_Task directions_
Print this span of the material below exactly: the line with "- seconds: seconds", the line with "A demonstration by", and every line between them, but nothing else.
======
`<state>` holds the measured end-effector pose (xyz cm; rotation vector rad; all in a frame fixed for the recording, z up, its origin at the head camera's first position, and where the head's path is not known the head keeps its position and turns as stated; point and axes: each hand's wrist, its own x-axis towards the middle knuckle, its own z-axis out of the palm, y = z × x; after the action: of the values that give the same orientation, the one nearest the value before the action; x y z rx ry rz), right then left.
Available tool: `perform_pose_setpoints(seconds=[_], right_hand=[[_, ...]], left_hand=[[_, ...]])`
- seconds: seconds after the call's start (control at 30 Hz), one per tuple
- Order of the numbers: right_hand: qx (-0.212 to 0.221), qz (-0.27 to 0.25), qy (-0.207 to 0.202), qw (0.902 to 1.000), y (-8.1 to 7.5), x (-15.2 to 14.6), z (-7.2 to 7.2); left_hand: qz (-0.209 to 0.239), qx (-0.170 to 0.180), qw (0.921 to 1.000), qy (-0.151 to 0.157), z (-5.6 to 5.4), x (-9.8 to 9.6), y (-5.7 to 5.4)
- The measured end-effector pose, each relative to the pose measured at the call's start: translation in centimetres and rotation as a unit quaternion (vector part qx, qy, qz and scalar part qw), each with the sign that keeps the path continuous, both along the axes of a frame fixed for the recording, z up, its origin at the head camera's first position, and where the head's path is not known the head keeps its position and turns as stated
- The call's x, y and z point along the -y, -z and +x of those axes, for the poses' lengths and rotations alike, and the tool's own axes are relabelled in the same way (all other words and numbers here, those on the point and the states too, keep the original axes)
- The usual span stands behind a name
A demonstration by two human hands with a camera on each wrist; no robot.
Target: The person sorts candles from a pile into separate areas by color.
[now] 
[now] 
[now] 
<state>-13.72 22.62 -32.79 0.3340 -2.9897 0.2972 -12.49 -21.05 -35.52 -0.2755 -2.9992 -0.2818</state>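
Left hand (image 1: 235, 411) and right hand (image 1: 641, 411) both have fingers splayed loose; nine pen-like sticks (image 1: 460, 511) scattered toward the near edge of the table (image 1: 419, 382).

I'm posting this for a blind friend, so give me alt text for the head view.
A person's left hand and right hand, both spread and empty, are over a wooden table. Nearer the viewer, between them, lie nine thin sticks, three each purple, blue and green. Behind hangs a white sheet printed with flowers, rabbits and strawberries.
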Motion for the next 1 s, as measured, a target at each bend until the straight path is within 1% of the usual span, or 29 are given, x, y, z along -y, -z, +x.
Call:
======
_Response area_
- seconds: seconds after the call's start (control at 30 Hz), one per tuple
- Order of the numbers: right_hand: qx (-0.212 to 0.221), qz (-0.27 to 0.25), qy (-0.207 to 0.202), qw (0.902 to 1.000), y (-8.1 to 7.5), x (-15.2 to 14.6), z (-7.2 to 7.2); left_hand: qz (-0.209 to 0.239), qx (-0.170 to 0.180), qw (0.921 to 1.000), qy (-0.151 to 0.157), z (-5.6 to 5.4), x (-9.8 to 9.6), y (-5.7 to 5.4)
- The measured end-effector pose, each relative to the pose measured at the call's start: translation in centimetres and rotation as a unit quaternion (vector part qx, qy, qz and scalar part qw), each with the sign that keeps the path continuous, both along the axes of a frame fixed for the recording, z up, its origin at the head camera's first position, and where the head's path is not known the head keeps its position and turns as stated
- The call's x, y and z point along the -y, -z and +x of those axes, for the poses' lengths and rotations alike, and the tool's own axes are relabelled in the same way (all other words and numbers here, those on the point and the states too, keep the original axes)
- The usual span stands behind a name
A demonstration by two human hands with a camera on each wrist; no robot.

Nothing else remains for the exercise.